#### Task to carry out:
Copy out all the lines of the data precisely, omitting any pictures.

----- Recorded information -----

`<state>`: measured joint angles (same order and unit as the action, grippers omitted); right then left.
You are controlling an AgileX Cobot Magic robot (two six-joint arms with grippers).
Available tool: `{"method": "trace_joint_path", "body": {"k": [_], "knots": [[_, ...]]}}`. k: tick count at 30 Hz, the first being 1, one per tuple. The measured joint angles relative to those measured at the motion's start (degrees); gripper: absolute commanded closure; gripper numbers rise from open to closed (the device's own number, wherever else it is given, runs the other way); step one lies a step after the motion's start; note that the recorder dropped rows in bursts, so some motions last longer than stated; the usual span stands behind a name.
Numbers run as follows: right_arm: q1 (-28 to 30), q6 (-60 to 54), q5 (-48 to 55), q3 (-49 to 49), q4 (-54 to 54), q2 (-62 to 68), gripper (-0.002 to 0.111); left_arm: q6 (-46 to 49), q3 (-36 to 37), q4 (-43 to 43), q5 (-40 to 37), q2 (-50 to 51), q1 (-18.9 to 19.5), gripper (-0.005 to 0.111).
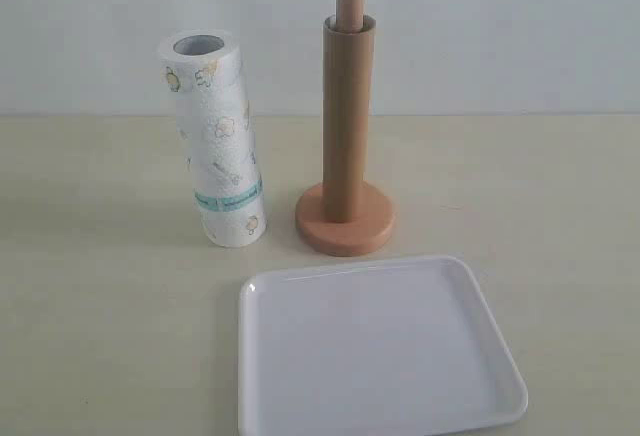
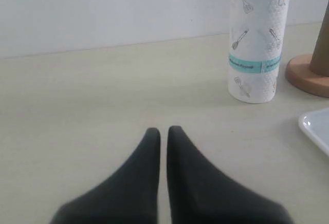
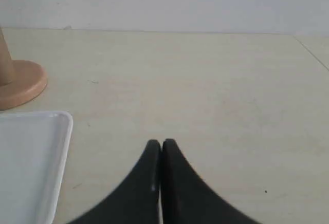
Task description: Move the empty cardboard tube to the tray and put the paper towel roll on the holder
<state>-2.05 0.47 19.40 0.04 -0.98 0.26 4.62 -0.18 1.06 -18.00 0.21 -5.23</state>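
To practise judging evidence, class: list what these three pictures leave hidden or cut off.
Exterior view: the dowel of the holder, except its rounded top, is hidden inside the empty cardboard tube.
Left wrist view: the frame edge cuts off the paper towel roll at its upper end.
Right wrist view: most of the tray lies outside the frame.
Exterior view: the left gripper and right gripper are out of frame.

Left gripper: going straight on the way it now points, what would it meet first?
Nothing close, it seems: ahead of the left gripper lies only bare table, up to the pale wall. The paper towel roll stands off to the side of that line, though depth is hard to judge.
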Motion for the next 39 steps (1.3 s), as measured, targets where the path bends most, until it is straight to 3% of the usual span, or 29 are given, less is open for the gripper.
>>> {"method": "trace_joint_path", "body": {"k": [14,16,17,19,21,26,32,36,39], "knots": [[0.0,-0.47,-22.89,0.0,0.0,0.0,0.108,0.0,0.0,0.0,0.0,0.0,0.0,0.103],[0.0,0.62,-31.66,0.08,0.12,0.0,0.108,0.0,0.0,0.0,0.0,0.0,0.0,0.103],[0.0,3.77,-40.85,-0.04,0.34,-0.03,0.108,0.0,0.0,0.0,0.0,0.0,0.0,0.103],[0.0,9.0,-44.58,-4.5,-0.37,-0.12,0.108,0.0,0.0,0.0,0.0,0.0,0.0,0.103],[0.0,14.88,-43.19,-13.16,-3.79,2.18,0.108,0.0,0.0,0.0,0.0,0.0,0.0,0.103],[0.0,31.93,-33.97,-31.63,-20.86,21.82,0.108,0.0,0.0,0.0,0.0,0.0,0.0,0.103],[0.0,46.86,-33.46,-32.61,-23.24,41.52,0.108,0.0,0.0,0.0,0.0,0.0,0.0,0.103],[0.0,47.63,-35.89,-32.61,-28.16,48.21,0.108,0.0,0.0,0.0,0.0,0.0,0.0,0.103],[0.0,48.43,-43.33,-32.61,-36.92,54.72,0.108,0.0,0.0,0.0,0.0,0.0,0.0,0.103]]}}
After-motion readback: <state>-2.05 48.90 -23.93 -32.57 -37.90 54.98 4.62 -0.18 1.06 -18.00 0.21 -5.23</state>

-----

#### Result:
`<state>`: measured joint angles (same order and unit as the action, grippers omitted); right then left.
You are controlling an AgileX Cobot Magic robot (two six-joint arms with grippers).
Available tool: `{"method": "trace_joint_path", "body": {"k": [_], "knots": [[_, ...]]}}`. k: tick count at 30 Hz, the first being 1, one per tuple. The measured joint angles relative to those measured at the motion's start (degrees); gripper: absolute commanded closure; gripper numbers rise from open to closed (the device's own number, wherever else it is given, runs the other way); step one lies a step after the motion's start; note that the recorder dropped rows in bursts, so some motions last longer than stated; the usual span stands behind a name.
Numbers run as follows: right_arm: q1 (-28 to 30), q6 (-60 to 54), q5 (-48 to 55), q3 (-49 to 49), q4 (-54 to 54), q2 (-62 to 68), gripper (-0.002 to 0.111); left_arm: q6 (-46 to 49), q3 (-36 to 37), q4 (-43 to 43), q5 (-40 to 37), q2 (-50 to 51), q1 (-18.9 to 19.5), gripper (-0.005 to 0.111).
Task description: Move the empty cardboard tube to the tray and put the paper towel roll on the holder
<state>-2.05 0.47 19.40 0.04 -0.98 0.26 4.62 -0.18 1.06 -18.00 0.21 -5.23</state>
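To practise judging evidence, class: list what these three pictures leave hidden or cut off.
Exterior view: the dowel of the holder, except its rounded top, is hidden inside the empty cardboard tube.
Left wrist view: the frame edge cuts off the paper towel roll at its upper end.
Right wrist view: most of the tray lies outside the frame.
Exterior view: the left gripper and right gripper are out of frame.

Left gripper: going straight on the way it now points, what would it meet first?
Nothing close, it seems: ahead of the left gripper lies only bare table, up to the pale wall. The paper towel roll stands off to the side of that line, though depth is hard to judge.
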Motion for the next 39 steps (1.3 s), as measured, targets where the path bends most, until it is straight to 3% of the usual span, or 29 are given, less is open for the gripper.
>>> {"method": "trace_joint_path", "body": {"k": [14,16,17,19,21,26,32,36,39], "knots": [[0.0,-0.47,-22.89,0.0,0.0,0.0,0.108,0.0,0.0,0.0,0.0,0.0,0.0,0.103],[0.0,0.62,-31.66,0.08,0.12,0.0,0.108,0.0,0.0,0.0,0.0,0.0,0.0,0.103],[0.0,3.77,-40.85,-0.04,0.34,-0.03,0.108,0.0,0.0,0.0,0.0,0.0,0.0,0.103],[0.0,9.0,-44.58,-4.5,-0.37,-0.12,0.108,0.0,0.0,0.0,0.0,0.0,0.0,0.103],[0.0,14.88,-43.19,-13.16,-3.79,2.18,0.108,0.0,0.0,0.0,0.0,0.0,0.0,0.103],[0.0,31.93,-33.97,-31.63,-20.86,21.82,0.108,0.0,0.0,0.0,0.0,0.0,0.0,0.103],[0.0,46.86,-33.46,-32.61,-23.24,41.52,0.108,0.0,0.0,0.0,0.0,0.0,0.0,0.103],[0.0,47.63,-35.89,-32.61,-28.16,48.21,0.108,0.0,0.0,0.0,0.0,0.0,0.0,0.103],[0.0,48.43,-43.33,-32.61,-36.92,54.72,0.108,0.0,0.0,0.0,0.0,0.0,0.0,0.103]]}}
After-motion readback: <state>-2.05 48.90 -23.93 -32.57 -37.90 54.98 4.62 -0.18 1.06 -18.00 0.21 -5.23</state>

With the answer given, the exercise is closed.